White House Chief of Staff Denis McDonough says he has “a lot of admiration” for South Carolina Gov. Nikki Haley, who delivered the Republican rebuttal to President Obama’s State of the Union address Tuesday.
Mr. McDonough, the top-ranking White House staffer, spoke Wednesday at a Monitor-hosted breakfast for reporters. His comments came as some members of Governor Haley’s own party, including presidential candidate Carly Fiorina and conservative commentators Laura Ingraham and Ann Coulter, took the politician to task for remarks that were seen as implied criticism of GOP front-runner Donald Trump.
Also at the breakfast, McDonough played down the fact that Mr. Obama’s State of the Union address did not identify new executive actions that the president would take in his last year in office. During his second term especially, Obama has announced such steps on a variety of fronts, often to the consternation of Republicans. In November, a federal appeals court blocked several executive actions that Obama had taken on illegal immigration. The administration has appealed that case to the US Supreme Court.
McDonough was asked on Wednesday whether the administration is taking a more constrained view of the value of executive action in its final year.
“We will do audacious executive action throughout the course of the rest of the year. I am confident of that,” McDonough said. Although he did not specify what executive actions the administration planned, he said in a Tuesday evening blog post, “in the weeks and months to come, you will see the President unveil new efforts to address climate change and reduce our dependence on fossil fuels.”
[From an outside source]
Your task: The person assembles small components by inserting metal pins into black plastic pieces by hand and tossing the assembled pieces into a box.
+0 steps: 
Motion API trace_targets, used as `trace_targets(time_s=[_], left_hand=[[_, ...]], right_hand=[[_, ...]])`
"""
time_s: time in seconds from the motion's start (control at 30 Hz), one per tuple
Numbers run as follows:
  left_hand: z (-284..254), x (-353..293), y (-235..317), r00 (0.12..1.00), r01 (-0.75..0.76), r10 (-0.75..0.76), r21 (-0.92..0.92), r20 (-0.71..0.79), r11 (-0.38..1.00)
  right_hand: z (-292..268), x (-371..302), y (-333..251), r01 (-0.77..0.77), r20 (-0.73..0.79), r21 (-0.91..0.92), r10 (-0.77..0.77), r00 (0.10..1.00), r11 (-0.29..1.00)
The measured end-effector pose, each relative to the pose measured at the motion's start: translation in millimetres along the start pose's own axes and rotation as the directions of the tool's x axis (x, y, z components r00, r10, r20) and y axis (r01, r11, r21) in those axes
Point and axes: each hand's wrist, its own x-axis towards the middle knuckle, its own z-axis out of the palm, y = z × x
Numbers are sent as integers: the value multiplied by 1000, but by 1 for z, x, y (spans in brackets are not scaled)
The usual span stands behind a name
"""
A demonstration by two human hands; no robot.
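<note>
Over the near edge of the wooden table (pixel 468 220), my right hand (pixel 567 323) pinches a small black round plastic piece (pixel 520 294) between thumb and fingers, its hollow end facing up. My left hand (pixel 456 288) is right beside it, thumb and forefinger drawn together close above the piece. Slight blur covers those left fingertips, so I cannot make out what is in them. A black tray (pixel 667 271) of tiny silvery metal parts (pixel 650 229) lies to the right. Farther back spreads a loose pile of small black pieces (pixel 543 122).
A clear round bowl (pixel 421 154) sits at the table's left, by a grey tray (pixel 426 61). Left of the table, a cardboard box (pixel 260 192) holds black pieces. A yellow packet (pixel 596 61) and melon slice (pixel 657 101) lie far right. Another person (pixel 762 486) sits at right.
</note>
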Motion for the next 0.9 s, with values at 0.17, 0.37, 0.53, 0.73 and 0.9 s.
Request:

Obama’s most recent executive actions came last week with steps he said were designed to reduce gun violence.
Haley’s handling of that kind of violence – in particular, the mass shooting of churchgoers in Charleston, S.C., last June – was something McDonough said he admired. He cited her role in a key action that the state took after the shooting – removing the Confederate battle flag from the State House grounds.
“Some of the things she has done over the course of the last year are remarkable. I thought that the reaction and her leadership role in the fallout from the Charleston shootings and her very brave and admirable role on the flag were powerful. And so on one level I wasn’t surprised to see some of the themes in [Haley’s] speech” Tuesday night, McDonough said.
The leader of Obama’s White House team did not specify which of the governor’s statements he found most appealing. In her speech, Haley warned against the temptation to “follow the siren call of the angriest voices. We must resist that temptation.”
In an apparent rebuke to some anti-immigrant language in the presidential campaign, she spoke of her experience as the daughter of Indian immigrants and said, “No one who is willing to work hard, abide by our laws, and love our traditions should ever feel unwelcome in this country.”
McDonough cautioned that the Obama administration has multiple areas of disagreement with Haley. There are “a lot of things she has opposed and worked for I disagree with,” he said, citing her opposition to expanding Medicaid coverage under the Affordable Care Act. But he added, “A lot of this, including parts of the speech last night, were admirable.”
The chief of staff declined to speculate on the impact that Haley’s speech might have on the presidential primaries. But the governor’s fellow Republicans were more outspoken in assessing the political ramifications of her comments. Ms. Fiorina said Haley hit the “wrong note” in her remarks. Ms. Ingraham tweeted that it was “not smart” to criticize GOP candidates who were dominating polls. Ms. Coulter tweeted that “Trump should deport Nikki Haley.”
On “CBS This Morning,” Haley responded to the criticism, saying, “It is healthy when you can point out certain things that you feel like weren’t in the best interest of your state or country.”